= S. Samar Hasnain =

Syed Samar Hasnain FInstP, FRSC, is a Pakistani-born academic who is the inaugural Max Perutz professor of Molecular Biophysics at the University of Liverpool. In 1991, he became a Fellow of the Institute of Physics and in 2002 he became a Fellow of the Royal Society of Chemistry. In 1997, he became a Fellow of the Third World Academy of Sciences. He became Foreign Fellows of Pakistan Academy of Sciences in 2017.

==Education==
In 1970 Hasnain earned a Bachelor of Science (Honours) an M.Sc. in 1972 from the University of Karachi and a Ph.D. in 1976 from the University of Manchester on Molecular Crystals, using synchrotron radiation from the NINA facility.

== Career ==
After spending a year as Post-Doctoral Research Associate at Manchester he joined DESY in Hamburg as a DESY Fellow working on the Storage ring Synchrotron Radiation Facility, where the synchrotron team created HASYLAB in 1978.

In 1979, Professor Hasnain joined the Daresbury Laboratory as a member of the team establishing the world’s first dedicated X-Ray synchrotron radiation source (the SRS). In 1989, he established the Molecular Biophysics group at Daresbury, where he remained as head of the group until March 2008 when he moved to the University of Liverpool. During 2011-2105 he was the International Lead for the Faculty of Health and Life Sciences of the university.

In 1982, Hasnain helped Perutz to resolve a controversy in the mechanism of oxygen uptake by haemoglobin.

He is the founding Editor of the International Union of Crystallography’s (IUCr) Journal of Synchrotron Radiation in 1993 and was Editor in Chief of IUCr Journals from 2012 to 2018. In 2014, he launched the IUCr’s flagship journal IUCrJ. He is a member of the International Advisory Board for IUCrJ. He is also an Editor of the journal Current opinion in Structural Biology.

==Research==
He has been engaged with the SESAME synchrotron project in Jordan, launched under the umbrella of UNESCO, since its inception in 2004 and has been the UK Government’s representative on its council since its foundation.

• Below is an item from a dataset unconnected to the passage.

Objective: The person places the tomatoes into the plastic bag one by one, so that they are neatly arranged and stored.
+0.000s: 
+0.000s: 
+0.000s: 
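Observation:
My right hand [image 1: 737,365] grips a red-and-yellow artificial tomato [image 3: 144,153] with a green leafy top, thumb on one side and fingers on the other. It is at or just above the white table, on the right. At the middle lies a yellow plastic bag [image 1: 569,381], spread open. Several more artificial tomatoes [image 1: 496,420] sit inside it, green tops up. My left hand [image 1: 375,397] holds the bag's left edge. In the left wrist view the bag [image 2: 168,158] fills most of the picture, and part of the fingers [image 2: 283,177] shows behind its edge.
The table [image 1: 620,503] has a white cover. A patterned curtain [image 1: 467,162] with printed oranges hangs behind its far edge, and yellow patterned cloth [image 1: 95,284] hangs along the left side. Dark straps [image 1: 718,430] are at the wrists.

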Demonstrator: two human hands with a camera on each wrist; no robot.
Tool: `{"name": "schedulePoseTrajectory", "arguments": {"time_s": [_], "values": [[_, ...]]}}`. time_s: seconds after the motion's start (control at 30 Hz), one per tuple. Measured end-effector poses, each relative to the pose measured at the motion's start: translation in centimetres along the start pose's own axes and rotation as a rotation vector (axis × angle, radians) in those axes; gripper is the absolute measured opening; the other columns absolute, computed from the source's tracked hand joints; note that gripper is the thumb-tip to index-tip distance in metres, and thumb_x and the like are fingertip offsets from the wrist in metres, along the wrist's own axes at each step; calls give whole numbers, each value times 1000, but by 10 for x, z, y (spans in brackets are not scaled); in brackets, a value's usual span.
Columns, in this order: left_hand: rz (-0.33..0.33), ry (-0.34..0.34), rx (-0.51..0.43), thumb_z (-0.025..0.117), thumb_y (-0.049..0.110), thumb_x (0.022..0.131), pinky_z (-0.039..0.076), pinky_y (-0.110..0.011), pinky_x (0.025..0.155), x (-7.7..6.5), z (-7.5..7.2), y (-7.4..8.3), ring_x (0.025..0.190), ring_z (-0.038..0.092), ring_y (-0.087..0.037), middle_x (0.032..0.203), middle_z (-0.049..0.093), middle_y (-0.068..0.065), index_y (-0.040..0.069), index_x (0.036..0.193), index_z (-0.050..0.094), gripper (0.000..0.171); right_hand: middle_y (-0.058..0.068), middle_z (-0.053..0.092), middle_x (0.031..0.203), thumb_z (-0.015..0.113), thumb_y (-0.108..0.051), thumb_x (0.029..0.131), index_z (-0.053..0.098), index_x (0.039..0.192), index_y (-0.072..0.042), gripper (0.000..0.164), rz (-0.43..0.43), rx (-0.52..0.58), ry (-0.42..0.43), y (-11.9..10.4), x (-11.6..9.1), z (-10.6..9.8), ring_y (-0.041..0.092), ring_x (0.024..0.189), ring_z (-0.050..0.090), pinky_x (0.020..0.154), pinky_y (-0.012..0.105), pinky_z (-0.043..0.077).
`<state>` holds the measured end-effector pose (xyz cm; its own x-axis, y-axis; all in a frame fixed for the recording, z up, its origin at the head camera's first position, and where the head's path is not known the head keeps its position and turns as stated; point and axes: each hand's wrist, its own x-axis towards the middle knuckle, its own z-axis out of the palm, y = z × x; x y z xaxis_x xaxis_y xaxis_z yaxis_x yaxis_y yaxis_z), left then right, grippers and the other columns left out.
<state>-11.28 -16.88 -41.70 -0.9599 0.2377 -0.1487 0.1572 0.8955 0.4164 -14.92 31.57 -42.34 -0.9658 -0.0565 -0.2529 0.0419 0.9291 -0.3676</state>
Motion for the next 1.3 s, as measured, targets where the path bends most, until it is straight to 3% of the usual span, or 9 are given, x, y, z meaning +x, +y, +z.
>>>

He has been chair of its Programme Review committee since 2018.

His main research interest is in structure-function studies of proteins and their complexes that are involved in biological electron transfer, nitrogen cycles and neurodegenerative diseases and in structure-based drug discovery targeted towards neurodegenerative diseases and malaria.

Hasnain has pioneered an approach to defining the structures of metalloproteins that combines not only X-ray crystallography and solution X-ray scattering, now used widely in the structural biology community, but also X-ray absorption fine structure (XAFS) and optical spectroscopies. More recently, he has used cryo-electron microscopy (cryo-EM), applied to a number of membrane proteins. The integration of spectroscopic methods with crystallography and the use of XFEL radiation for providing damage-free structures for redox proteins.

In 2019, Hasnain and Richard Catlow co-authored an article giving personal accounts of how their work in the fields of structural molecular biology, materials and catalytic science developed and evolved using synchrotron techniques.